Frequently asked questions
- How long is the ST3 Plastic Surgery interview?
- It is a single 30-minute panel interview, delivered on Qpercom, split into three timed 10-minute sections: an OSCE and communication block (consent + a “call the boss” communication station), two clinical scenarios, and a structured interview.
- What stations are in the ST3 plastics interview?
- Four station types across the 30 minutes: a consent station (explaining an operation to a patient), a communication / “call the boss” station (phoning the on-call consultant), two clinical scenarios (working up a case), and a structured interview (2–3 questions on themes like audit, research, leadership and ethics).
- How is the ST3 plastics interview scored?

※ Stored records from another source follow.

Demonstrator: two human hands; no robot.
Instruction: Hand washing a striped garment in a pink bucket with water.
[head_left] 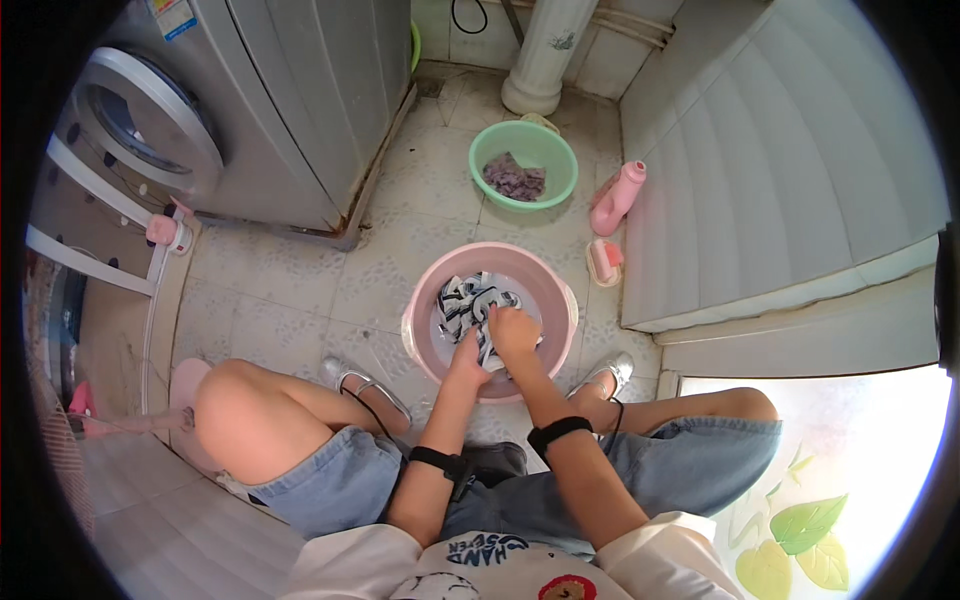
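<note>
A pink basin (548,300) stands on the floor between my feet, with a black-and-white patterned cloth garment (461,302) bunched inside it and some water around the cloth. Both my hands are down in the basin. My left hand (468,358) is closed on the lower part of the garment. Just right of it and a little higher, my right hand (514,330) makes a fist around another fold. A bit of the cloth is bunched up between the two hands. Some of my fingers are hidden by the hands and the fabric.
Beyond the pink basin sits a green basin (555,155) holding a purplish patterned cloth (514,180). Along the right wall are a pink bottle (618,198) and a soap dish (604,262) with pink soap. A grey washing machine (300,110) with its round door ajar stands at the left, a white pipe (540,60) at the back.
</note>
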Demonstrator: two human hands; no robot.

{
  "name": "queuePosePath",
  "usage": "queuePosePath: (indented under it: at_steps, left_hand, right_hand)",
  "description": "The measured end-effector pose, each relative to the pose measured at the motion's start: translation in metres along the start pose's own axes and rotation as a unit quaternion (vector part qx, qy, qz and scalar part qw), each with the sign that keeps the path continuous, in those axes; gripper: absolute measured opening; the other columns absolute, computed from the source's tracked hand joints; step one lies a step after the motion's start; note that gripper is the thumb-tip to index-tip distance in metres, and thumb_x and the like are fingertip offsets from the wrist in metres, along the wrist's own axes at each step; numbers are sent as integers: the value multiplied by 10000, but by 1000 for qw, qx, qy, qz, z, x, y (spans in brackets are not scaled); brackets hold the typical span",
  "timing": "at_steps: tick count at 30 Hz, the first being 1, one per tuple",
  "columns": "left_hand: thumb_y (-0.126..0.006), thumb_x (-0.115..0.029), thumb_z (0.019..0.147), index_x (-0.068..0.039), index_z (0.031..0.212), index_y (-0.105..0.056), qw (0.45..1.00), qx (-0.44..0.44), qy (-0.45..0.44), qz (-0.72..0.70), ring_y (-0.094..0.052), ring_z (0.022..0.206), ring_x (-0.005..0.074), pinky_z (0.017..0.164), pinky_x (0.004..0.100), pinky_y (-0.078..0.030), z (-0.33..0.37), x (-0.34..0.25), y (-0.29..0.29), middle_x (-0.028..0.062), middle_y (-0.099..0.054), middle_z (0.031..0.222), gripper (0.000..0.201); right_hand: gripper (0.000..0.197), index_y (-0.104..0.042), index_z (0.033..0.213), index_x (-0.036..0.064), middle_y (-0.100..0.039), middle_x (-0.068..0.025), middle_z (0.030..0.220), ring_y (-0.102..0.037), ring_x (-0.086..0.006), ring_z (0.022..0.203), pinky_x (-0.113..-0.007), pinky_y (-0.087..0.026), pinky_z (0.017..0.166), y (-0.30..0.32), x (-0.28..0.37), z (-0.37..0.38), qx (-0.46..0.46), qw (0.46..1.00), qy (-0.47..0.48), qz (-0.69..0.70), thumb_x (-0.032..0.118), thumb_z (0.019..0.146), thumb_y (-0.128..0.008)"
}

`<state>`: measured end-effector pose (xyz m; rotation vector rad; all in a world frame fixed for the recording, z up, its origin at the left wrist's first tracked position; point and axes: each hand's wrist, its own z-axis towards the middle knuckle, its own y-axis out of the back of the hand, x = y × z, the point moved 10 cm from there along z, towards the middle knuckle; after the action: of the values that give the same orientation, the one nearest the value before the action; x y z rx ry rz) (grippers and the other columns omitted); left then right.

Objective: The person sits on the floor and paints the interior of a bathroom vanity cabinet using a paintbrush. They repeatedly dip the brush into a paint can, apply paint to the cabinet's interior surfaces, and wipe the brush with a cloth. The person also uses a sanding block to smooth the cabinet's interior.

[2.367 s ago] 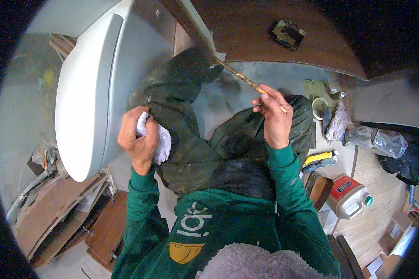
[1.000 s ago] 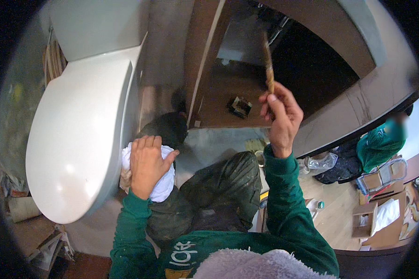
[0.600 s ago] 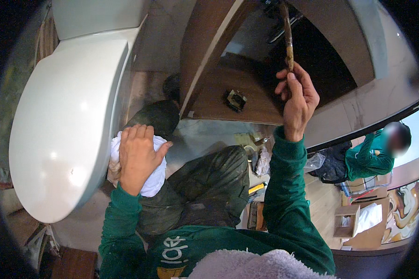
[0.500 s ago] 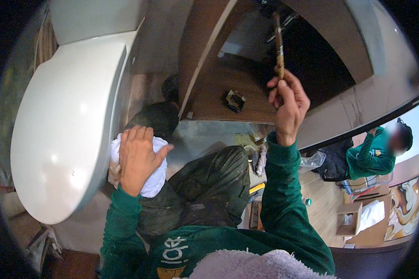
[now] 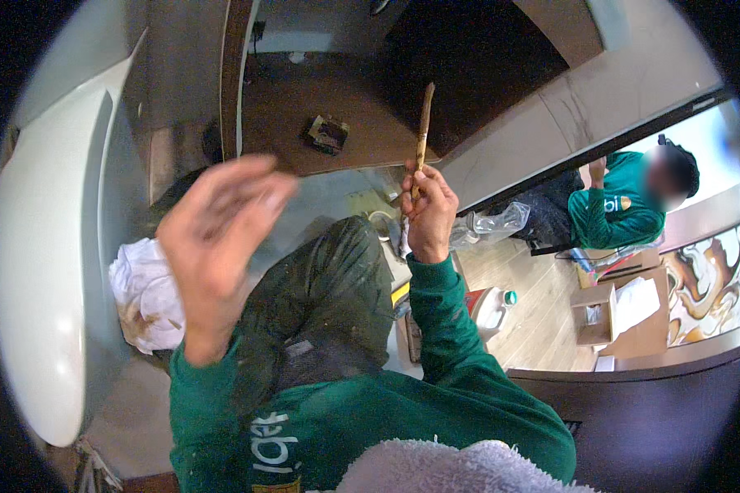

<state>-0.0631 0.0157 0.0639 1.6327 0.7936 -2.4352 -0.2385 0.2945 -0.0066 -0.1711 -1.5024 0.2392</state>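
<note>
A: What occupies the far left?

B: A white toilet, seen with its lid lowered. Just beside its right flank lies a crumpled white cloth, marked with brown stains.

A: Where is the left hand?

B: Raised to the right of the cloth, partly in front of the dark trousers. It is blurred, but its fingers are half curled with the thumb parted from them, and they are free of any object.

A: And in the middle?

B: An open brown cabinet, on whose floor sits a small box, dark and rough-edged.

A: What does the right hand show?

B: Thumb and fingers pinch the lower part of a slender stick. The stick stands nearly upright, its tip in front of the cabinet's dark opening; it may be a brush, though the tip is too small to be certain.

A: What remains toward the right?

B: In order: a pale jug with a green cap, a clear plastic bag, a cardboard box, a co-worker in green, and a panel with brown and white swirls.
</note>
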Motion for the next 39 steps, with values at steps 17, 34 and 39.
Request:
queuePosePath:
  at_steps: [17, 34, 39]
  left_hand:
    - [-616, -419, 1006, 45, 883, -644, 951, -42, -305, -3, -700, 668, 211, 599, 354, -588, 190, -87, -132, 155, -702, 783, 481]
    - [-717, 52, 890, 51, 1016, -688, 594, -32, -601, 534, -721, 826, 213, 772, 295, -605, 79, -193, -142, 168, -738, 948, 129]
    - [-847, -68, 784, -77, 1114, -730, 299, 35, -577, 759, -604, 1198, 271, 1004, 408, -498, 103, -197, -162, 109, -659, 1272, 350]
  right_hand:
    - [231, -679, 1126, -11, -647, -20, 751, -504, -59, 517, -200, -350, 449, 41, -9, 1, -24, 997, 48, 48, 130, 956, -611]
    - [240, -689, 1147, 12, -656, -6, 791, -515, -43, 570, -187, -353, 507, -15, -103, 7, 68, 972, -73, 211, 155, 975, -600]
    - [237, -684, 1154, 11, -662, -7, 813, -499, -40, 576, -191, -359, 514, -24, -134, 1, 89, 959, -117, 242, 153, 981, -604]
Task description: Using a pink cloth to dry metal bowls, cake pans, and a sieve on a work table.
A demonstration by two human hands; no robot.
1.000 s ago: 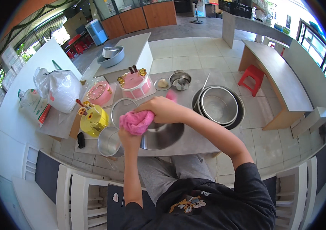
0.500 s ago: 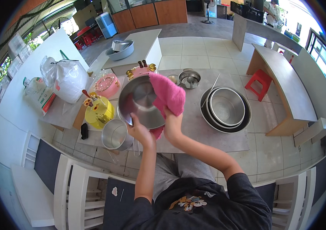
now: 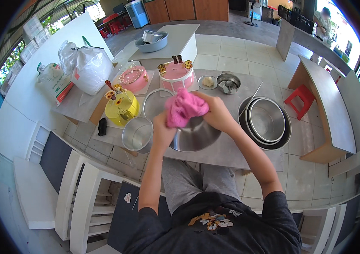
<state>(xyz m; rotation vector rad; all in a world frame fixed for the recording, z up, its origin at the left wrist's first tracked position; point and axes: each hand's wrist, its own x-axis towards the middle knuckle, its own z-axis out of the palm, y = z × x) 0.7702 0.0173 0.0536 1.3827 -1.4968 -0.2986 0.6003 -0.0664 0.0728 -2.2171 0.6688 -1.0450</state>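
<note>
A bunched pink cloth (image 3: 185, 109) is gripped between my two hands above a wide stainless steel bowl (image 3: 195, 139). My left hand (image 3: 164, 129) closes on the cloth's left side, and my right hand (image 3: 217, 113) holds its right side. The bowl sits below them at the table's near side, its far part hidden by the cloth and hands. Left of the bowl stands a deep metal pot (image 3: 137, 133). Behind my left hand shows a round metal-rimmed thing (image 3: 149, 106), partly covered.
Decorated cakes, one yellow (image 3: 122, 111) and two pink (image 3: 177, 71), line the table's left and far side. At right are nested metal bowls (image 3: 266, 120). Small metal tins (image 3: 228, 83) lie at the back. Beyond stand a red stool (image 3: 300, 101) and another person (image 3: 323, 26).
The steel bowl, earlier held up and tilted in my left hand, is now down at the table. My left hand has moved onto the cloth, which is now bunched up. The view has shifted.
</note>
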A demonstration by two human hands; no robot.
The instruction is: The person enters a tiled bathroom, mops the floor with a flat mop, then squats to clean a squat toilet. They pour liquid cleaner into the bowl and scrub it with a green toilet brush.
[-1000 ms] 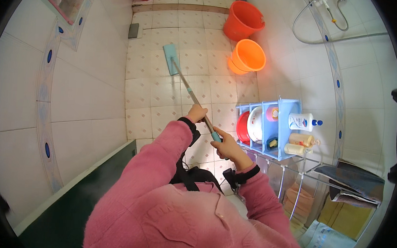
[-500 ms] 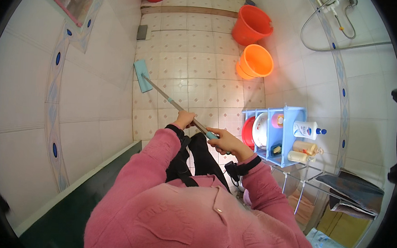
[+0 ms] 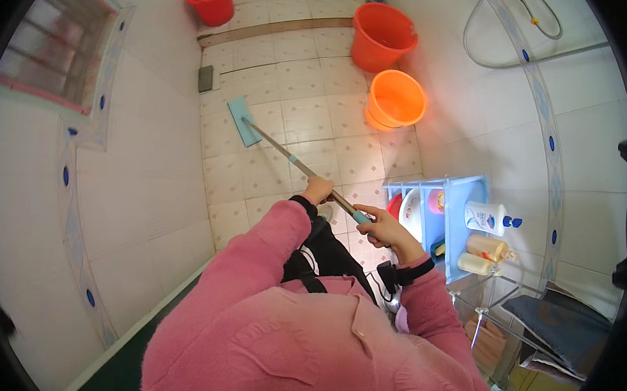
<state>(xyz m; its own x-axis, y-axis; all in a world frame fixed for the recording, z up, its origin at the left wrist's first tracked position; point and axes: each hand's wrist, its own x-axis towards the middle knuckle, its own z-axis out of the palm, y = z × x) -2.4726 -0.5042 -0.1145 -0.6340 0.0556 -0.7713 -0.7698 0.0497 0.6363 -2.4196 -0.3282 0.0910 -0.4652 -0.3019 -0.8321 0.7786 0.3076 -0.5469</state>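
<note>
A flat mop with a light-blue rectangular head rests on the patterned floor tiles, ahead and left of me. Its long metal pole slopes back toward my body. Partway along the pole, my left hand is wrapped round it. My right hand grips the blue-green upper end of the handle, nearer to me and to the right. Both hands are closed on the same mop. Pink sleeves and black wrist bands cover my forearms.
An orange bucket and a red-orange bucket stand by the right wall. Another red bucket is beyond the raised sill. A blue shelf with bottles and basins is at my right, beside a metal rack.
The mop head has shifted right, away from the left wall. Both hands moved right with the pole, still holding it. The view has turned a little, showing more of the window and far red bucket.
</note>
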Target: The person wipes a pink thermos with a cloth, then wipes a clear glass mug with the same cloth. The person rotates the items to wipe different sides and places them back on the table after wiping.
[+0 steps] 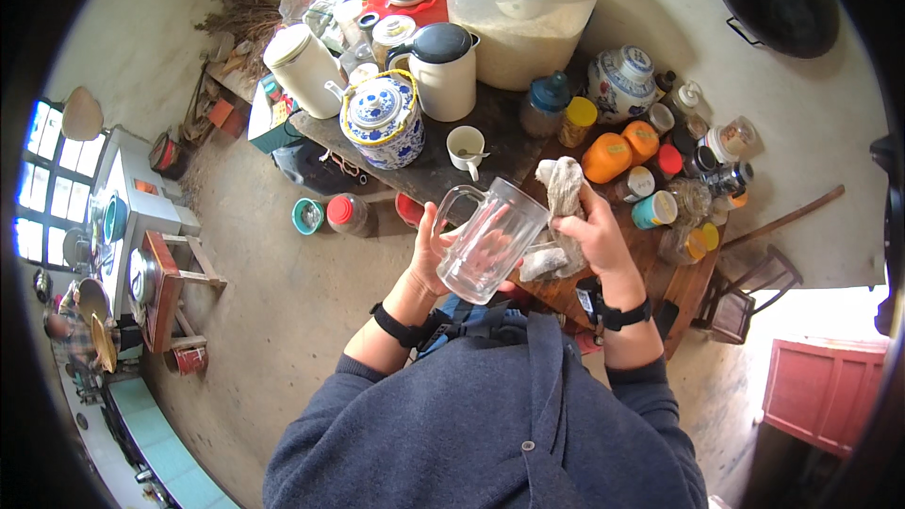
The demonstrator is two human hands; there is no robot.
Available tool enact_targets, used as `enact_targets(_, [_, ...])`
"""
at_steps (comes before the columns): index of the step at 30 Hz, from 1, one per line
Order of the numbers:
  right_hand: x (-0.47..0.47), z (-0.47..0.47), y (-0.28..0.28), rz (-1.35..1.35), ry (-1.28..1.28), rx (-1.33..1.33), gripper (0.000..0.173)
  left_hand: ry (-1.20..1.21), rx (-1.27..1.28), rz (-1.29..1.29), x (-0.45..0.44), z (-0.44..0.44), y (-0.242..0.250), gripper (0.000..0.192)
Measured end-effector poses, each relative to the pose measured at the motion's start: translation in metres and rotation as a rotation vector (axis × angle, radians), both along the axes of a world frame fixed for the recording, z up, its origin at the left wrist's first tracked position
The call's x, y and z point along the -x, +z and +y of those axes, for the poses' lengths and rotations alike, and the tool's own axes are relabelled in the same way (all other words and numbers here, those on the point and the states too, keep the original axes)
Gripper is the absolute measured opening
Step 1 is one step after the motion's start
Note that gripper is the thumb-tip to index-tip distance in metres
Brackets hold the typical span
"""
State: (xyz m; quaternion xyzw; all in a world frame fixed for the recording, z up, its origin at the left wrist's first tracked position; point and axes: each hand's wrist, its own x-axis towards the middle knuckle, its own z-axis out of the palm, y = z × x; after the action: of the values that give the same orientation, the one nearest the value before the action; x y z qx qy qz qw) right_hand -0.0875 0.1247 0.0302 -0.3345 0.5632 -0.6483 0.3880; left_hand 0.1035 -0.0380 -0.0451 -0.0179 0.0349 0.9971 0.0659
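My left hand supports a clear glass beer mug from beneath, with fingers visible through the glass. The mug is tilted, its mouth towards the upper right and its handle on the upper left. My right hand grips a crumpled beige cloth beside the mug's mouth. Below that, a greyish-white part of a cloth shows next to the mug; whether it is the same piece I cannot tell. A white cup with a spoon in it stands on the dark table just beyond the mug.
Beyond the cup are a blue-and-white teapot, a white jug with dark lid and a large lidded plastic tub. Orange-coloured containers and several jars crowd the right side. A wooden stool and a person are at far left.
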Motion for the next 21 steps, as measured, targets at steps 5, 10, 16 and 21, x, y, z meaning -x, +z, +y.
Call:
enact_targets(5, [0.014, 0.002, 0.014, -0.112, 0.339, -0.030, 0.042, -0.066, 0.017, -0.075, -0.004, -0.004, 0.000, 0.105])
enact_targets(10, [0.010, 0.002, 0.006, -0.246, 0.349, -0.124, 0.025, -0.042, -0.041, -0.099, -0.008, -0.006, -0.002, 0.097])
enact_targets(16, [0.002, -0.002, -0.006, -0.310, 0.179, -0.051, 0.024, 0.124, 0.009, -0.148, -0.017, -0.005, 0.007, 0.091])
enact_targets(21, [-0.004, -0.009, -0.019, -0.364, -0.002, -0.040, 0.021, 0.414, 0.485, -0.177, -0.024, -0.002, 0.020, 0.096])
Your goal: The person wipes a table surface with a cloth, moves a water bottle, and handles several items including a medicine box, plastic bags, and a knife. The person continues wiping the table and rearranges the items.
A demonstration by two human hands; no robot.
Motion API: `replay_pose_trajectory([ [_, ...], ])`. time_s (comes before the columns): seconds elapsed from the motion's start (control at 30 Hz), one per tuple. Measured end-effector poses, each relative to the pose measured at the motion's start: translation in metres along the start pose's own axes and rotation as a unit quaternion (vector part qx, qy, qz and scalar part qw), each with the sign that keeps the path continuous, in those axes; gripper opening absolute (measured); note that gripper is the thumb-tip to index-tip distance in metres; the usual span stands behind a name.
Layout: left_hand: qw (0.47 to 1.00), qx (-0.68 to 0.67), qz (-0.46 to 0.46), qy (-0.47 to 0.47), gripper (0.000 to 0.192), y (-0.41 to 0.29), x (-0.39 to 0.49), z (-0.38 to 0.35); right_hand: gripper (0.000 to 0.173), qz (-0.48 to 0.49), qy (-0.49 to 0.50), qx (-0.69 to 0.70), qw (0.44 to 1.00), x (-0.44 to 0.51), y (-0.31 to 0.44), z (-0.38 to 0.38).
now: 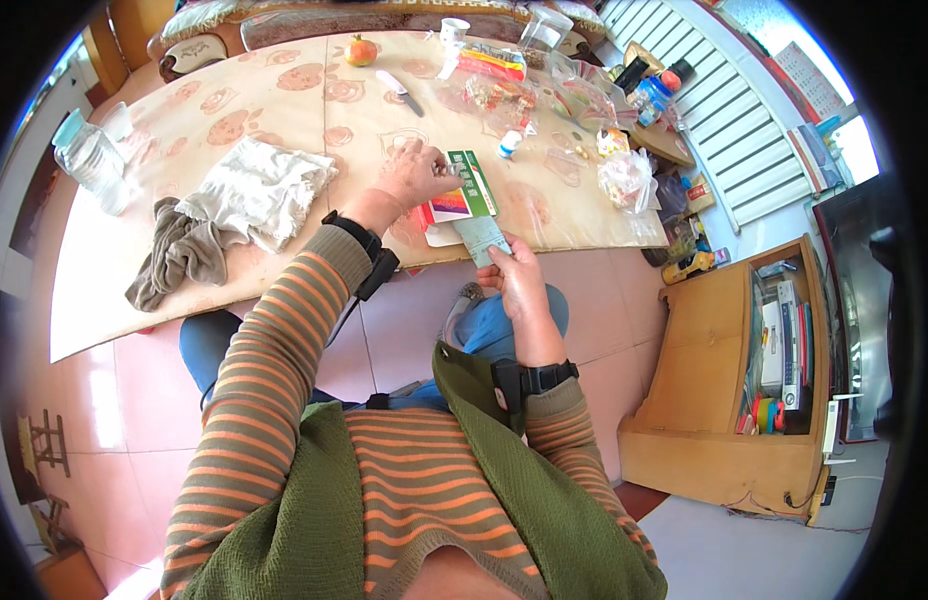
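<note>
My right hand (515, 276) grips a pale green blister pack (480, 238) by its lower end at the table's front edge. The pack's upper end lies against the near end of a green and white medicine box (473, 180), and whether it is partly inside cannot be told. My left hand (417, 174) is over the box's left side, fingers bent, with something small and shiny at the fingertips; whether it holds it is unclear. A small white bottle (510, 143) with a blue band stands right of the box.
A knife (401, 94) and a pomegranate (360, 51) lie farther back. White cloth (261, 191) and a brown cloth (180, 255) lie to the left, near a glass jar (93, 161). Plastic bags (627, 180) are at the right. A wooden cabinet (696, 360) stands right of my legs.
</note>
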State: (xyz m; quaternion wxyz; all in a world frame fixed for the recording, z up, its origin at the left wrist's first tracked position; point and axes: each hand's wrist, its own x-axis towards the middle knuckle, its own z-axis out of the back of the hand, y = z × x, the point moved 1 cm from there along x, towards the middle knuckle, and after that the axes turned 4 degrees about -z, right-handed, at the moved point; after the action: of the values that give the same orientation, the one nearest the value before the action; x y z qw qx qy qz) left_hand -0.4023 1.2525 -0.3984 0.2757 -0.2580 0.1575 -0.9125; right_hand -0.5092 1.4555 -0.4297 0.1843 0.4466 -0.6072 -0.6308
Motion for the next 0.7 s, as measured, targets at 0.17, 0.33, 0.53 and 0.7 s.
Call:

- Each station is marked on the national selection 0–5 scale: 0 No evidence, 1 Poor, 2 Below average, 3 Average, 4 Good, 5 Outstanding. A 3 meets the standard expected for ST3 entry (appointable). Anything clinically unsafe — a missed emergency, an unsafe plan, or a failure to escalate — is capped at 0–1 regardless of the rest. The stations contribute 80% of the overall score (OSCE 30%, clinical 25%, structured 25%); your portfolio makes up the other 20%.
- What is the “call the boss” station?
- You play the on-call registrar phoning the on-call consultant about an acute case. The panellist plays the consultant receiving the call. You are assessed on a clear, structured handover — introduction, history, examination, investigations planned, and a management plan — ending in a specific ask. Expect the “consultant” to push back and make you justify your plan.
- When are ST3 Plastic Surgery interviews held?
- For UK surgical specialty recruitment, applications typically open in November, with interviews held around February–March. Exact dates change each cycle, so confirm them on the official national recruitment portal for your year of entry.
- How should I prepare for the ST3 plastics interview?
- Rehearse out loud, under the real 5-minute clock, in the actual station format — not just reading notes. Practise recognising emergencies and escalating, working cases systematically (assessment → investigations → management), and structuring answers with named frameworks (ATLS, EMSB for burns, the reconstructive ladder). Then get feedback against the marking criteria and fix the specific gaps.
Sources. This guide is based on the published UK ST3 Plastic Surgery person specification and the national selection marking scheme (HEE national recruitment), and reflects the station format Reviva models. It is educational and for interview preparation — always confirm the current format, dates, and marking against the official national recruitment portal for your cycle.